Preview: Due April 2 - U.S. February Trade Balance - Volatility continuing, deficit to bounce after January decline
We expect the US trade balance to continue to show volatility in February, with a deficit of $68.0bn, up from $54.5bn in January but below December’s $72.9bn. The deficit would remain slightly below where trend was running in 2024, around $75.0bn per month, before a pre-tariff surge and a post-tariff plunge.
The volatility in recent trade data has been most pronounced in a small number of components. Exports bounced sharply in January led by precious metals and non-monetary gold, both of which look unsustainably high though an immediate return to trend is far from assured. Also strong in January were exports of aircraft, which Boeing data suggests will be less so in February, and computers, where trend is strong but January strength will be difficult to sustain. Pharmaceutical preparations may however pick up from January weakness. Overall we expect goods export volumes to fall by 4.0% after a 7.4% January increase but price gains will restrict the nominal decline in goods exports to 2.5%.
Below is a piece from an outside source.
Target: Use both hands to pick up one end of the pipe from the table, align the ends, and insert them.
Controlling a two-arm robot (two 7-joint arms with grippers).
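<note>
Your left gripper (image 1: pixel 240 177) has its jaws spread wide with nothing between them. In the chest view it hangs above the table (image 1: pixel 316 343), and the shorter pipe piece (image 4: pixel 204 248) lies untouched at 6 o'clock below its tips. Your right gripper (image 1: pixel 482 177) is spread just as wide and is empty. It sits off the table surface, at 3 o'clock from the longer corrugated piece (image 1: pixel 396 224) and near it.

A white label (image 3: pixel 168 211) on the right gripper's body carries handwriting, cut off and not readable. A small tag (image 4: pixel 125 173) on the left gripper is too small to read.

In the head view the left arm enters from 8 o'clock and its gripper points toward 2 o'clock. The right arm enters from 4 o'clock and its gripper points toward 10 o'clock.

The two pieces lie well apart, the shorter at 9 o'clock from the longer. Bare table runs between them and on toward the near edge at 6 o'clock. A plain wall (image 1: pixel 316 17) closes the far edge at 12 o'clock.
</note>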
Imports in January saw slippage in nonmonetary gold, though modest in comparison to the rise in exports, together with strength in computers and weakness in pharmaceutical preparations that exceeded the moves seen from exports in those two sectors. Overall we expect goods import volumes to increase by 1.2% after a 1.3% January decline, with price gains lifting the nominal gain to 2.5%.
We expect a decline in the services surplus due to service imports rising by 3.0% on TV fees for the Winter Olympics, while service exports see a moderate increase of 0.6%. That would leave overall exports down by 1.4% after a 5.5% January increase and overall imports up by 2.6% after a 0.7% January decline.